* _Task requirements_
In the material below, begin at the line that has "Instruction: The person", stop after the line that has "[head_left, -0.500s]", and transcribe those lines exactly, without pictures.

* _Input data_

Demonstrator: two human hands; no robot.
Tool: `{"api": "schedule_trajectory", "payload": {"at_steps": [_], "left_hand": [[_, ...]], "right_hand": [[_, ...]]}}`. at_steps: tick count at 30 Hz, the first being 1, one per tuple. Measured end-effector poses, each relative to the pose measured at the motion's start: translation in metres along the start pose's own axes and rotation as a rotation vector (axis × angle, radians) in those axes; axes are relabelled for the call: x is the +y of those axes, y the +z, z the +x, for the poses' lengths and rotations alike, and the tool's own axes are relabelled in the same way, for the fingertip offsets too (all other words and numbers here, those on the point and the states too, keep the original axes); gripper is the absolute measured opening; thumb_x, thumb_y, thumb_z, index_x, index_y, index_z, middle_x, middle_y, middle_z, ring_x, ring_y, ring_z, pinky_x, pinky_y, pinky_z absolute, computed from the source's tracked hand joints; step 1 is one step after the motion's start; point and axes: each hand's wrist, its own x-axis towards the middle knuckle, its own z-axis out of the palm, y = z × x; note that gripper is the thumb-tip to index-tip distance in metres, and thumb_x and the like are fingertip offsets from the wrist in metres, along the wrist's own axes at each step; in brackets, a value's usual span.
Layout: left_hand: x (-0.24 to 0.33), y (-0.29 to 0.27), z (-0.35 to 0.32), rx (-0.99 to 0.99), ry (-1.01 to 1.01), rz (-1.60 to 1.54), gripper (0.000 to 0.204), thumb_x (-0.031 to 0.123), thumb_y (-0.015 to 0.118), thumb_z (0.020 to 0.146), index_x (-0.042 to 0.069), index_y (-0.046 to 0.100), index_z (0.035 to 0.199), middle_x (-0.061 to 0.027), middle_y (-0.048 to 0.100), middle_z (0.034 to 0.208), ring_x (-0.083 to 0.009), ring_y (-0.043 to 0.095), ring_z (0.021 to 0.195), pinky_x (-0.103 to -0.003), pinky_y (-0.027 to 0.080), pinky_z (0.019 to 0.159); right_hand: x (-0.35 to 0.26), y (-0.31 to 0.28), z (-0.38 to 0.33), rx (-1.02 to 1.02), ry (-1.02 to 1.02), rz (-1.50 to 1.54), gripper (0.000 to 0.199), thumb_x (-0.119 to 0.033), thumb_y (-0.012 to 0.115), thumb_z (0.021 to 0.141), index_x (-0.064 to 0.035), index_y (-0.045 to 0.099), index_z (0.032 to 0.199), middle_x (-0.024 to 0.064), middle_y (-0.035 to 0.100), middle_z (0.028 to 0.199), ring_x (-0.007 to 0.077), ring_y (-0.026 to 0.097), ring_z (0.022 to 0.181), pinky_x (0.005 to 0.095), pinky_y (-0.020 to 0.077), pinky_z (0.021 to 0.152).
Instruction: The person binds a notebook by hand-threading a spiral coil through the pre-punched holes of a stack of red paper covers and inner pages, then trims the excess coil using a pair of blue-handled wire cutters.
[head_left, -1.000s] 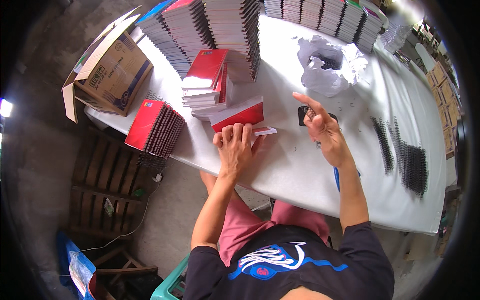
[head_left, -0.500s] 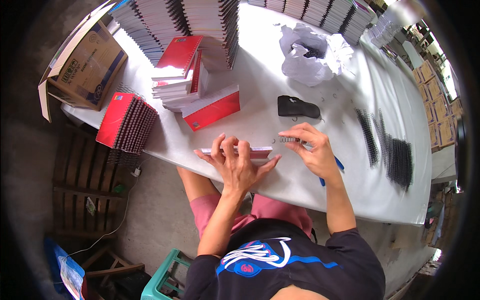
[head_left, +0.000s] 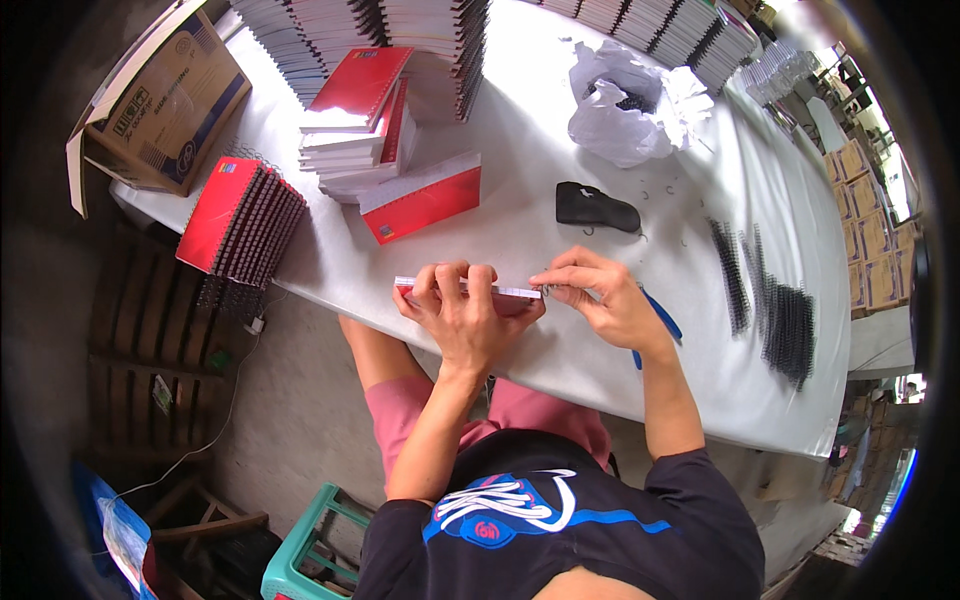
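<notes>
My left hand (head_left: 468,322) is closed around a small red-covered notebook (head_left: 515,293), standing on its long side at the table's front edge with its white page edge up. Pinched in my right hand (head_left: 604,305) is a dark spiral binding coil (head_left: 546,290), mostly hidden by the fingers. Its tip is at the right end of the notebook; whether it has entered the holes cannot be made out. Blue-handled pliers (head_left: 663,315) lie partly beneath my right wrist. Beyond my hands sits a black pouch-like object (head_left: 594,208).
Red notebooks (head_left: 362,90) are piled ahead, with coil-bound ones (head_left: 225,215) at left. Behind stand tall notebook stacks (head_left: 425,60). Loose black coils (head_left: 788,330) lie at right, a white plastic bag (head_left: 615,130) farther back. An open carton (head_left: 170,105) stands at far left.
My right hand has moved left, bringing the coil up to the notebook's right end. My left hand now wraps the notebook more tightly. The whole view has shifted slightly.
</notes>
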Motion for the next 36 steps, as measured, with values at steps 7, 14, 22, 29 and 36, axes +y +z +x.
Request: {"api": "schedule_trajectory", "payload": {"at_steps": [7, 14, 22, 29, 36], "left_hand": [[0.007, -0.004, 0.002, -0.072, -0.058, 0.015, 0.054, 0.054, 0.078, 0.048, 0.017, 0.054, 0.078, -0.0036, 0.046, 0.088, -0.0261, 0.041, 0.098, -0.055, 0.022, 0.091], [-0.007, -0.017, 0.005, -0.138, 0.029, -0.099, 0.061, 0.066, 0.071, 0.055, 0.015, 0.058, 0.086, -0.0036, 0.047, 0.088, -0.0257, 0.042, 0.098, -0.054, 0.026, 0.092], [-0.017, -0.023, -0.002, -0.180, 0.144, -0.182, 0.053, 0.055, 0.075, 0.061, 0.012, 0.059, 0.086, -0.0046, 0.047, 0.089, -0.0271, 0.042, 0.097, -0.047, 0.031, 0.088], [-0.022, -0.027, 0.007, -0.258, 0.155, -0.315, 0.051, 0.053, 0.078, 0.056, 0.011, 0.057, 0.077, -0.0052, 0.047, 0.088, -0.0281, 0.043, 0.096, -0.044, 0.032, 0.086], [-0.024, -0.029, 0.010, -0.197, 0.128, -0.401, 0.054, 0.053, 0.080, 0.053, 0.010, 0.056, 0.074, -0.0097, 0.047, 0.104, -0.0317, 0.041, 0.108, -0.047, 0.033, 0.091]], "right_hand": [[-0.003, -0.012, -0.001, -0.234, 0.103, 0.094, 0.030, -0.003, 0.057, 0.086, -0.0084, 0.061, 0.116, 0.0083, 0.060, 0.081, 0.0187, 0.056, 0.070, 0.0295, 0.0449, 0.065], [-0.027, -0.010, -0.002, -0.064, 0.128, -0.007, 0.031, -0.010, 0.062, 0.086, -0.0067, 0.057, 0.116, 0.0073, 0.060, 0.072, 0.0166, 0.056, 0.061, 0.0283, 0.0463, 0.060], [-0.017, -0.017, -0.010, -0.255, 0.268, 0.073, 0.021, -0.001, 0.054, 0.087, -0.0044, 0.063, 0.106, 0.0092, 0.064, 0.085, 0.0159, 0.061, 0.071, 0.0278, 0.0488, 0.065], [0.060, -0.060, 0.021, 0.049, -0.062, -0.646, 0.039, 0.007, 0.049, 0.080, -0.0074, 0.063, 0.113, 0.0130, 0.067, 0.097, 0.0242, 0.065, 0.081, 0.0313, 0.0504, 0.079], [0.058, -0.058, 0.021, 0.083, 0.157, 0.019, 0.033, 0.008, 0.052, 0.077, -0.0016, 0.067, 0.104, 0.0163, 0.065, 0.110, 0.0275, 0.065, 0.099, 0.0354, 0.0497, 0.088]]}}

* _Answer to the problem_
Instruction: The person binds a notebook by hand-threading a spiral coil through the pre-punched holes of a stack of red paper covers and inner pages, then trims the excess coil using a pair of blue-handled wire cutters.
[head_left, -1.000s] 
[head_left, -0.500s] 

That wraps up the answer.